WHAT YOU ARE ASKED TO DO>
Would you please copy each line below that includes the string "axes"?

DATA EXTRACT>
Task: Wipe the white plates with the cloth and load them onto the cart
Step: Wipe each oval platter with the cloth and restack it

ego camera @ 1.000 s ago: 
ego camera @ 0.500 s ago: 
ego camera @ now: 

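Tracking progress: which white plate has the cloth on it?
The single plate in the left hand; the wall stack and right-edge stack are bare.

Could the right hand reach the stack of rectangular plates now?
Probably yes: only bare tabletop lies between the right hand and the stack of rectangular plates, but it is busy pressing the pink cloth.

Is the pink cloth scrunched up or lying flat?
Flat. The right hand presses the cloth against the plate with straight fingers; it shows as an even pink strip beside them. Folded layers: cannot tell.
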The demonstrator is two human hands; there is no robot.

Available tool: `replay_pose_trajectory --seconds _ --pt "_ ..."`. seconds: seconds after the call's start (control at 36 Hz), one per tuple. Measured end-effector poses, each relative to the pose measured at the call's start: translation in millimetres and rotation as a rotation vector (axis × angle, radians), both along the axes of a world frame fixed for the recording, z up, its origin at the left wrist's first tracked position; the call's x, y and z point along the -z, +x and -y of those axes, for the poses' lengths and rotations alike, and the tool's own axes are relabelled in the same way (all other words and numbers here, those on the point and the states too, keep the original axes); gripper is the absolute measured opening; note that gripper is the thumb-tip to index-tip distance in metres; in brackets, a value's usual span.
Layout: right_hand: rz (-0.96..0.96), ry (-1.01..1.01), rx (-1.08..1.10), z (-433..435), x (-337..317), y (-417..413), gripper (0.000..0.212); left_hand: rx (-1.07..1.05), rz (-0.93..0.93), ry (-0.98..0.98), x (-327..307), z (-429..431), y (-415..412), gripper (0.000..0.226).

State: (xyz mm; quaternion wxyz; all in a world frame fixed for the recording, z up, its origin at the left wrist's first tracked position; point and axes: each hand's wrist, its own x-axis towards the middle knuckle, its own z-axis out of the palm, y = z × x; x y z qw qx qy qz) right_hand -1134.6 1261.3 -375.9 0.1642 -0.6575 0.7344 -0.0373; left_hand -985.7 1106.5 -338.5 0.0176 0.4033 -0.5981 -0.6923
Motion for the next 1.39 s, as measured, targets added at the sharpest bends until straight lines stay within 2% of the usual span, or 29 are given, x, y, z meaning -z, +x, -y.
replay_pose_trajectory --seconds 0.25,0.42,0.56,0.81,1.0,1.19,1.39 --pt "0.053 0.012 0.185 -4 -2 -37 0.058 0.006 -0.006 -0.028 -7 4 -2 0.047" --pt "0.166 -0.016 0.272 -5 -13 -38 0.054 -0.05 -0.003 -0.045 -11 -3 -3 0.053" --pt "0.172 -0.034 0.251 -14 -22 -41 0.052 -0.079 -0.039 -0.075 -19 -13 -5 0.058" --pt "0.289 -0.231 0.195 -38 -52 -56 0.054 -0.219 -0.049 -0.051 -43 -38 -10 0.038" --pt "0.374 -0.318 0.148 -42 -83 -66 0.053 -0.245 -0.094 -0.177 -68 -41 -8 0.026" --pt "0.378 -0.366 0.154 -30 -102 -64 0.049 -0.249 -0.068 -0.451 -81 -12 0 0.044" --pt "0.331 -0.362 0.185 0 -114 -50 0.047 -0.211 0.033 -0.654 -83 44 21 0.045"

ANSWER FOR THE TASK>
Available tool: `replay_pose_trajectory --seconds _ --pt "_ ..."`. seconds: seconds after the call's start (control at 36 Hz), one per tuple. Measured end-effector poses, each relative to the pose measured at the call's start: translation in millimetres and rotation as a rotation vector (axis × angle, radians), both along the axes of a world frame fixed for the recording, z up, its origin at the left wrist's first tracked position; the call's x, y and z point along the -z, +x and -y of those axes, for the poses' lengths and rotations alike, and the tool's own axes are relabelled in the same way (all other words and numbers here, those on the point and the states too, keep the original axes); gripper is the absolute measured opening; note that gripper is the thumb-tip to index-tip distance in metres; in brackets, a value's usual span.
State: (xyz mm; quaternion wxyz; all in a world frame fixed for the recording, z up, its origin at the left wrist's first tracked position; point and axes: each hand's wrist, its own x-axis towards the middle knuckle, its own z-axis out of the palm, y = z × x; x y z qw qx qy qz) right_hand -1134.6 1261.3 -375.9 0.1642 -0.6575 0.7344 -0.0373; left_hand -985.7 1106.5 -338.5 0.0176 0.4033 -0.5981 -0.6923

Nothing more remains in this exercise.